Critique du volume manga
Publiée le Vendredi, 23 Août 2024
A la grande surprise d'Aoko puisqu'initialement il ne s'intéressait qu'à la conception de poteries blanches, Tatsuki a proposé à la jeune femme de peindre sa prochaine céramique. Et depuis, tous deux s'appliquent conjointement à concevoir cette nouvelle création, lui dans la fabrication de la forme, et elle dans la conception des vagues servant de motifs. C'est là le signe que les deux artisans travaillent de mieux en mieux ensemble et se rapprochent...peut-être même un peu trop au goût d'Aoko qui, depuis qu'elle a été abandonnée par Kumahei trois ans auparavant, ne veut plus tomber amoureuse par peur d'être à nouveau blessée. Alors quand notre héroïne accepte la proposition de Tatsuki d'aller visiter un musée de céramique,elle ne peut s'empêcher d'être encore plus troublée sur les intensions de Tatsuki. S'agit-t-il d'une simple sortie entre passionnés de poterie, ou d'un véritable rencard ?
Animant toute la première partie du volume, cette sortie ne manque jamais de nous captiver, pour plusieurs raisons. Ici, on adore observer les évolutions des deux personnages qui s'influencent en tant qu'artisans, Tatsuki commençant à s'intéresser plus aux motifs et Aoko aux formes. Là, Yuki Kodama nous séduit via certaines découvertes annexes, comme la ville d'Arita, son joli Parc de porcelaine, ou encore une carrière épuisée d'argile qui aurait été la première à avoir été découverte au Japon. Et surtout, on sent en permanence le rapprochement de ces deux-là, tandis qu'Aoko sent son coeur s'emballer à chaque fois que Tatsuki la frôle, le jeune homme,lui, montre qu'il se sent bien avec elle, en ouvrant de plus en plus son coeur, évoquant à nouveaux certains souvenirs de Finlande, de Haruma et des circonstance du décès de ce dernier. C'est un fait: sans que l'autrice, parfaitement maîtresse de chaque scène et de chaque case, n'ait besoin d'insister,on ressent pleinement qu'une complicité naturelle s'est installée entre eux, qu'ils sont de plus en plus unis parleur passion et par leurs sentiments... Mais pour qu'une avancée majeure entre eux puisse être ne serait-ce qu'envisageable, il faudrait qu'Aoko parvienne à laisser derrière elle son traumatisme sentimental lié à Kumahei.
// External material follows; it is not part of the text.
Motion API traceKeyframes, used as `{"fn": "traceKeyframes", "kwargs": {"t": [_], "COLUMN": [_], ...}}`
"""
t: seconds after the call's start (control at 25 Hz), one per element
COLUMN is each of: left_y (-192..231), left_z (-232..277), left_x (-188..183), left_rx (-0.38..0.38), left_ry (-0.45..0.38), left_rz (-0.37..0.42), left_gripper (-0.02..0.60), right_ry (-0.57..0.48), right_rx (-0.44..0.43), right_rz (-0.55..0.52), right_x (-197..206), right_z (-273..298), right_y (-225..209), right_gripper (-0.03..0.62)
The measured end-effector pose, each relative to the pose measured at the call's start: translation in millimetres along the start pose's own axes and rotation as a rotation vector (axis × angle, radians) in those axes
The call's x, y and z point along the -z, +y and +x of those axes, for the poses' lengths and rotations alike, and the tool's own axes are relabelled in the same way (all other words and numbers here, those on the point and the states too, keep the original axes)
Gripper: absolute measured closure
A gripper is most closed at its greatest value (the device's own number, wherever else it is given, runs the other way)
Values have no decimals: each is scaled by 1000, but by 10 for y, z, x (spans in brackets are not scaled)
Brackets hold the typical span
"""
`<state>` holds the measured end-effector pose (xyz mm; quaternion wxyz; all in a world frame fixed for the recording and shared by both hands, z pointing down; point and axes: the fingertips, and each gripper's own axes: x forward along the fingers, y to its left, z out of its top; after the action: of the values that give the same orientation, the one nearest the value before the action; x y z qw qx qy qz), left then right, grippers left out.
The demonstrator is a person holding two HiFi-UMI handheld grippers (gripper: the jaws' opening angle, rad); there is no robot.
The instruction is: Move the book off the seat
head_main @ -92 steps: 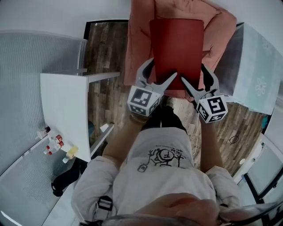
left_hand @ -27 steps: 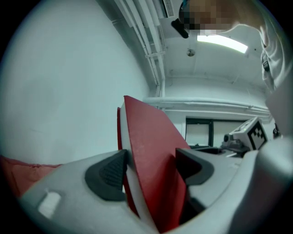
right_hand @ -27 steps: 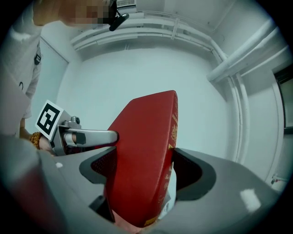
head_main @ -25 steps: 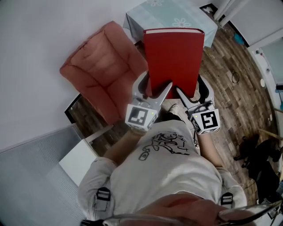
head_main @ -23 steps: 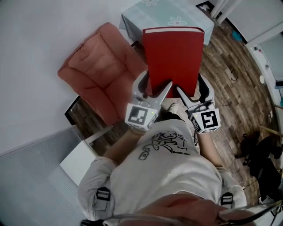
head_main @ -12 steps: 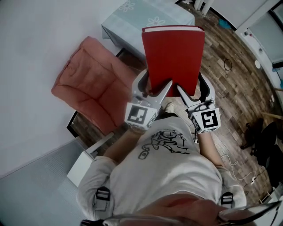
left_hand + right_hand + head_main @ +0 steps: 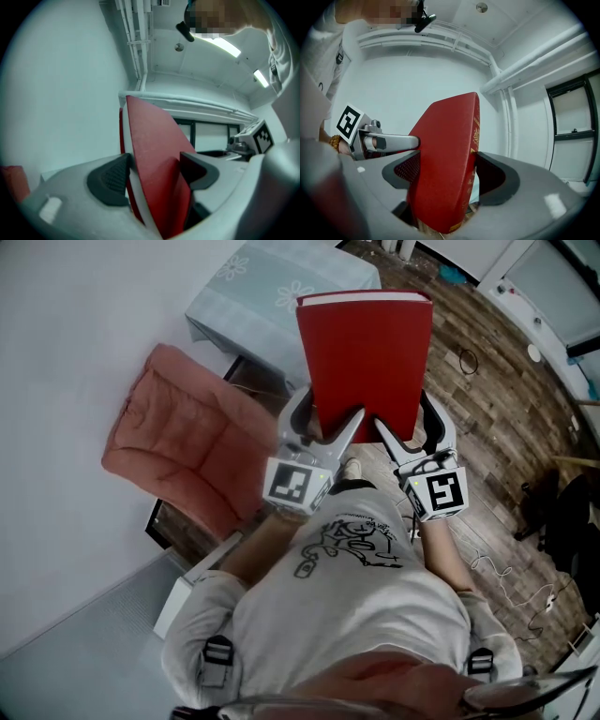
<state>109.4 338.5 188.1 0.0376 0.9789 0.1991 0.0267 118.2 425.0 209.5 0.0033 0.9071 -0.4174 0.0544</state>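
A red hardcover book is held flat in the air in front of the person, clear of the pink seat cushion at the left. My left gripper is shut on the book's near left corner, and its pads clamp the cover from both sides. My right gripper is shut on the near right corner, with the spine and its gold lettering between the pads.
A pale blue cloth-covered table with flower prints stands beyond the cushion, partly under the book. Wood floor spreads to the right with cables and dark objects. A white wall fills the left.
The person has kept turning with the book held in both grippers. The pink cushion has slid further left and down in the head view, and the blue table has come under the book's far edge.
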Motion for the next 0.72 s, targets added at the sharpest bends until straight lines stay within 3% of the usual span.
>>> {"fn": "traceKeyframes", "kwargs": {"t": [0.72], "left_y": [-188], "left_z": [861], "left_x": [95], "left_rx": [120], "left_ry": [3], "left_rz": [-39], "left_gripper": [250], "right_ry": [1], "right_rx": [149], "right_rz": [2], "right_x": [57], "right_z": [-12], "right_y": [-791], "right_gripper": [220]}}
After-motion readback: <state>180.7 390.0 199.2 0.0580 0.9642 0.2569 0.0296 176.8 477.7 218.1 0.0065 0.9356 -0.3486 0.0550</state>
C'est là tout l'enjeu personnel qui se dessiner dans la suite du volume pour la peintre: surmonter ses craintes, faire le point, laisser les déceptions passées derrière elle, tout en évitant que ça ait une influence sur leur travail commun, sont autant de choses auxquelles Aoko doit penser et qui sont brillamment écrites par l'autrice puisque, une nouvelle fois, aucun mot n'est de trop. Mais Kodama est loin de s'arrêter là dans l'abord de son héroïne et de sa relation avec Tatsuki. D'un côté, ses proches son aussi là pour l'aiguiller et, peut-être, lui faire prendre conscience de certaines choses: son maître lui fait remarquer qu'elle est très naturelle avec Tatsuki et qu'ils se sont bien trouvés côté travail, Shinobu les trouve toujours plus proches et a déjà compris de quoi il en retourne avant la principale concernée... De l'autre côté, Tatsuki lui-même multiplie les jolies attentions, a toujours plus envie de partager ses créations avec elle, avec une passion encore plus évidente quand on se rappelle que ce sont les cheveux d'Aoko qui lui ont inspiré le motif de vagues ondulantes. Et travail/art et sentiments restent, ainsi,subtilement et superbement liés dans la série, Kodama allant même jusqu'à esquisser de belles symboliques (mes vagues du coeur d'Aoko font écho aux vagues de son motif pour la nouvelle céramique de Tatsuki).
Ce volume est, ainsi, aussi ravissant et fin que ses prédécesseurs, voire même encore plus. Narrativement et scénaristiquement, tout coule de source chez Yuki Kodama. Et visuellement, la mangaka reste au sommet quand il lui faut mettre en lumière les petites gestes signifiants, les regards et réactions qui disent tout sans mots, et les cadrages où tout a du sens (même les directions dans lesquelles regardent Aoko et Tatsuki, témoignant des moments où ils s'éloignent ou se rapprochent), jusqu'à la perfection des trois dernières pages dans leur composition et dans leur avancée naturelle. Tout est maîtrisé, tout est beau: The Blue Flowers and the ceramic forest, c'est la quintessence de la romance entre adultes.